自宅の書斎、重厚な革張りの椅子に座る父。
玲央は呼び出された側だが、余裕綽々とゆっくり足を踏み入れる。
父「玲央…おまえ――」
玲央「なんですか?」
父「聞いたぞ。裏で違法なことやってると…もしバレたら、おまえも俺も終わるんだぞ!」
玲央「まあ、確かに危なかったですね。
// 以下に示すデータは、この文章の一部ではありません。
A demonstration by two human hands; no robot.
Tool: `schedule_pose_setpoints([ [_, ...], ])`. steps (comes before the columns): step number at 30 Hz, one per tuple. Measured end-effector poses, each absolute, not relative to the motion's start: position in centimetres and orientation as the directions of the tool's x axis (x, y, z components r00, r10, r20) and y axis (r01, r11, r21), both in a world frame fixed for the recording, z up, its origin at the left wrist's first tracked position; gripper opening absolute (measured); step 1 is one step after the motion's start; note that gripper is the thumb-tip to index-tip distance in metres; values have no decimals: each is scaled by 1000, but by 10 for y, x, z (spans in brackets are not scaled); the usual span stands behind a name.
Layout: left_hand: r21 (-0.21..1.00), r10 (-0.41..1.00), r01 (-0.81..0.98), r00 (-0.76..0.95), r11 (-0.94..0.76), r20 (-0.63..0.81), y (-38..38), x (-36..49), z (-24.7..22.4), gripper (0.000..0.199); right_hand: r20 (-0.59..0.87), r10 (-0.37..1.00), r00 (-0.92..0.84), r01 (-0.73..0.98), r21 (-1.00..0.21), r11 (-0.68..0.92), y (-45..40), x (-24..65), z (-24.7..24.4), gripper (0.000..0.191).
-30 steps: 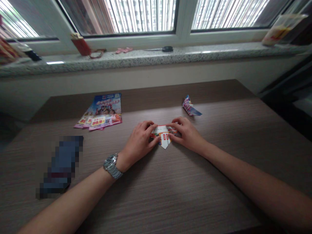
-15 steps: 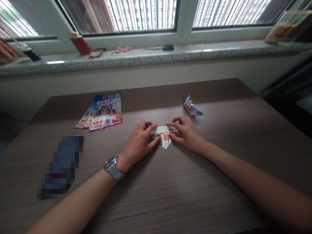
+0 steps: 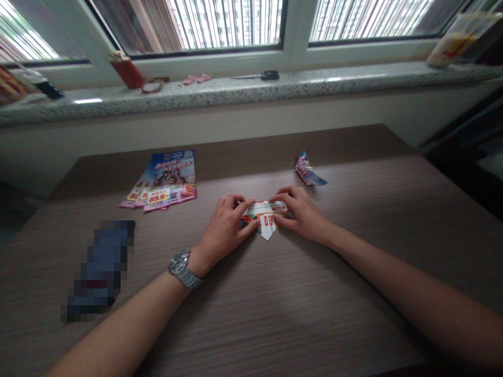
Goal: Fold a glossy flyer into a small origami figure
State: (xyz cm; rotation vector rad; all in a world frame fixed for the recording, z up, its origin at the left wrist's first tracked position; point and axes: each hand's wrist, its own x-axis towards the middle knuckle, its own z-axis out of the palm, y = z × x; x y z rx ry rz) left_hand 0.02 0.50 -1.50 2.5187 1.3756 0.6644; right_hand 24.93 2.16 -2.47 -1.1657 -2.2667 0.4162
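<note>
A folded piece of printed paper (image 3: 267, 222), white with red and orange print, lies on the brown table (image 3: 251, 314) with its point toward me. My left hand (image 3: 228, 222) grips its left side, thumb below and fingertips at the upper edge. On the right side, my right hand (image 3: 301, 214) does the same, with thumb and index finger on the paper. Beyond my right hand sits a small folded paper shape (image 3: 309, 172), blue and pink. Several printed leaflets (image 3: 173, 178) are stacked at the back left.
A dark blue pixelated object (image 3: 102, 267) lies at the left. On the granite windowsill (image 3: 220, 97) are a red container (image 3: 128, 72), pink pieces (image 3: 197, 79), dark-handled scissors (image 3: 269, 75) and a plastic bag (image 3: 451, 47) at the right.
</note>
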Motion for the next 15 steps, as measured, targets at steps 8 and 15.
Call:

ですが、父さんより先に警察内部の情報提供で、捕まることはありませんでした」
父「情報提供?おまえは…誰に恩を売ったんだ?」
玲央「恩、ですか。まあ、表向きは警察に助けていただいたという形ですね。父上にも感謝していただけるかと」
父は眉をひそめ、少し声を荒げる。
父「恩を売る?おまえ、あまりにも危険だ…社会の秩序を乱して!」
玲央は淡々と父の前に歩み寄る。
怜央「父上…あなたも完璧ではありませんよね?僕が持ってる情報では、かなりえげつないスキャンダルのネタ…抑えてるんですよ?少し手を加えれば、世間は大騒ぎになります」
父は息を飲む。
父「何を――」
怜央「黙っていただければ、私の裏稼業を目くじら立てて詮索する必要もありません。父上の威信を保つには、少しの協力が必要です」
父の顔が硬直する。
警察情報で恩を売る玲央
逆に親父の弱みを握る冷徹さ
父は表面上は強面でも、心理的に完全に制御される
父は仕方なく頷く。
父「…わかった。黙っておこう…」
怜央は軽く頷き、微笑む。
心の中では、父の忠誠心も恐怖心も掌の上で踊っているのを確信していた。
怜央の世界は、家族すらも利用する――
これが、怜央の冷徹かつ狡猾な支配の証だった。